Embora a moda das estatuetas em biscuit tenha começado em França na segunda metade do Século XVIII, nos finais do século XIX e inícios do XX, os alemães dominavam o mercado das figurinhas daquele material. Essas fábricas encontravam-se no Saxe ou Saxónia e produziam milhares dessas figurinhas destinadas a ornamentar as casas burguesas do mundo inteiro e os seus temas são quase sempre os mesmos, cenas galantes ao gosto do século XVIII ou então muitos meninos, uns saem dentro de ovos, outros comem chocolate de um pote, outros ainda estão numa praia e recuam com medo de um caranguejo e finalmente há bebés, que marotos, se distratem a tirar uma meia do pé.

Biscuit E. & A. Müller, Schwarza-Saalbahn à venda na net
 

Neste período, em França, Sèvres continuava a fabricar biscuits, normalmente brancos e os temas eram sempre mais clássicos, inspirados na mitologia greco-romana e claro a qualidade era melhor e os preços bem mais caros, que os alemães, e em vez de latão doirado nas bases usavam bronze.

Um tema como este, dos meninos, que se agarram entre si, com medo do sapo, é de facto muito típico dos fabricantes germânicos, mas como não está marcado foi impossível atribuí-lo a um fabricante específico, apesar de ter vasculhado toda a internet, pesquisando por palavras-chave em francês, inglês e até alemão. Mas há que ter presente, que o que está na internet, representa apenas os produtos à venda on-line no momento. O que se vende em linha não é nenhum levantamento sistemático da produção alemã de biscuit. Por outro lado, não tenho acesso a nenhuma monografia exaustiva sobre biscuits alemães dos finais do século XIX, inícios do século XX.

Ainda assim, encontrei alguns biscuits fabricados pela E. & A. Müller, Schwarza-Saalbahn com um certo ar de família com minha estatueta, isto é, meninos travessos, em que o conjunto é quase inteiramente branco e apresenta apenas algumas pinceladas de cor. Mais a Sul, numa zona que é hoje a actual república checa, a Royal Dux Bohemia também fabricou estatuetas brancas em biscuit, com umas pinceladas de cor aqui e acolá. Mas, a minha peça não está marcada e o máximo e apenas poderei supor que é provavelmente alemã, produzida no início do século XX.


Biscuits E. & A. Müller, Schwarza-Saalbahn à venda na net

Estes biscuits alemães com temas infantis não eram obviamente destinados a crianças, embora certamente elas sonhassem em brincar com eles. Eram peças frágeis, delicadas, expostas numa vitrina, em cima de um piano ou numa cómoda, longe do alcance das mãos dos meninos. Além da função decorativa, estas esculturas cerâmicas tinham igualmente uma função sentimental, pois retratavam como uma câmara fotográfica um momento da infância que os pais gostavam de recordar dos filhos, agora adultos, ou um episódio qualquer da sua própria meninice. 

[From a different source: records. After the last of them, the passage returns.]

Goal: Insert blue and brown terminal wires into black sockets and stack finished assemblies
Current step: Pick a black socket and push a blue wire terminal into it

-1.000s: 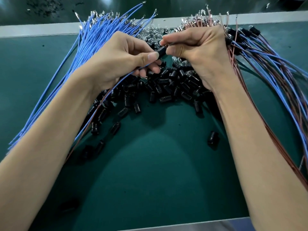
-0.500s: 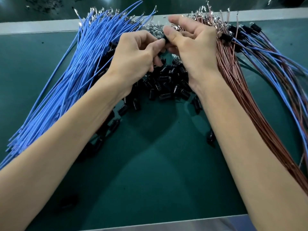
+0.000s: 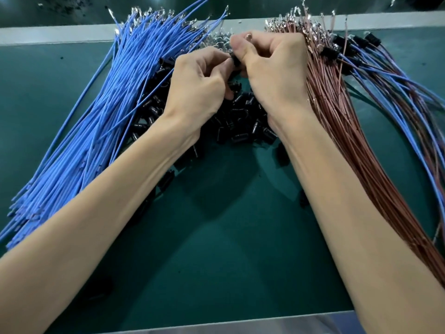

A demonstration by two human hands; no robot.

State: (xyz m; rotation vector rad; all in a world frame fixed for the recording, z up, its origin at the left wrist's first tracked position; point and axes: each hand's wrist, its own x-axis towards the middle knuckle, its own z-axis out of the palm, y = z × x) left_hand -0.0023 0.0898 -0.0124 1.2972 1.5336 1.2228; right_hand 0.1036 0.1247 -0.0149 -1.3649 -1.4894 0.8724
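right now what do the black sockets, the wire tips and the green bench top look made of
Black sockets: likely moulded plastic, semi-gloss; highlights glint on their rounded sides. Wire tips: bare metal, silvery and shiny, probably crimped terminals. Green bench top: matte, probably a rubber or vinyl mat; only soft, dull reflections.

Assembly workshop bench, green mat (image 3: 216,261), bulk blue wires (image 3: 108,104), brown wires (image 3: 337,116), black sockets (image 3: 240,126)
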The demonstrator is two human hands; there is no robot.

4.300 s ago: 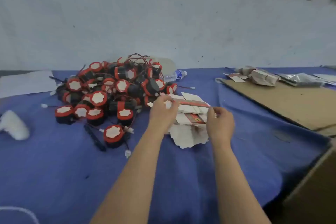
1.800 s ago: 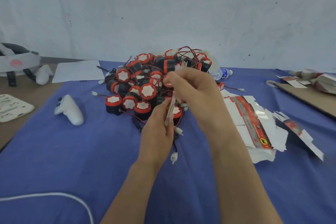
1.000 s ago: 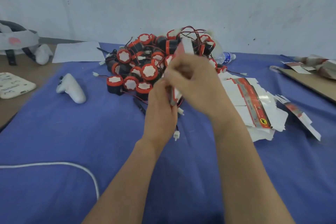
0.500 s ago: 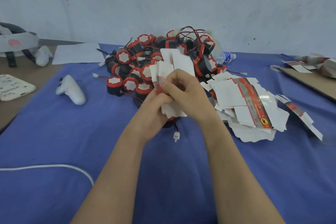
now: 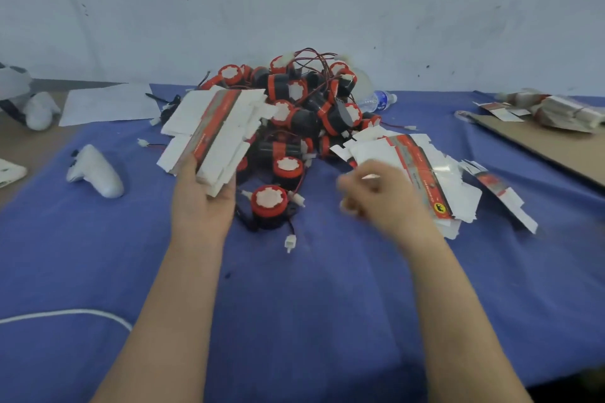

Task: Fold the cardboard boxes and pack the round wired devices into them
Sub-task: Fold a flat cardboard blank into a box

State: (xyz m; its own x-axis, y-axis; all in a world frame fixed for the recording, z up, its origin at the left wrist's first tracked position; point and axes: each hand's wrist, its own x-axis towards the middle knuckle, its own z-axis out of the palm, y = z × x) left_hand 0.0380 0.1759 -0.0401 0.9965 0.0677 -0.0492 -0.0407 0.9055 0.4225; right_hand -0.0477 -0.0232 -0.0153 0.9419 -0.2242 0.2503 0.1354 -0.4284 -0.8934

Lembro-me de quando era um adolescente insuportável de a minha mãe me dizer que sentia saudades de quando eu era criança, sentimento que só hoje compreendo, quando recordo o meu filho, menino, à beira do rio, sem tomar banho, com medo dos peixes, mas ao mesmo tempo fascinado, ou da minha filha, que largava a mãos da bicicleta apavorada, quando pela frente pousavam as pombas do jardim. Estes garotos da escultura trazem-me a memória um episódio da minha própria meninice, ocorrido em Vinhais, quando os meus irmãos e meus primos decidiram apanhar um sapo para trazer para o jardim da casa da família, pois tinham-nos dito, que aqueles animais eram benéficos e comiam os insectos das plantas. Como eu era o benjamim, fui encarregue de o transportar até casa, segurando-o por aquela pele viscosa e ia caminhando pela rua completamente enojado e arrepiado, até ao momento que vi uma cobra, atravessada no passeio. Desatei aos gritos, larguei o sapo, que aproveitou a ocasião para fugir para bem longe dali e eu clamei pelo socorro dos meus irmãos e dos primos. Contudo a dita cobra era um daqueles chouriços em pano, cheios de areia, que se colocam debaixo das portas para impedir, que o vento frio entre pelas casas e obviamente fui alvo da gargalhada geral dos outros miúdos.

Esta figurinha em biscuit parece representar todos esses episódios da infância, da minha, dos meus filhos ou de muitos outros seres humanos, que foram meninos há mais de 80 ou 100 anos. Talvez seja essa uma das razões do seu encanto.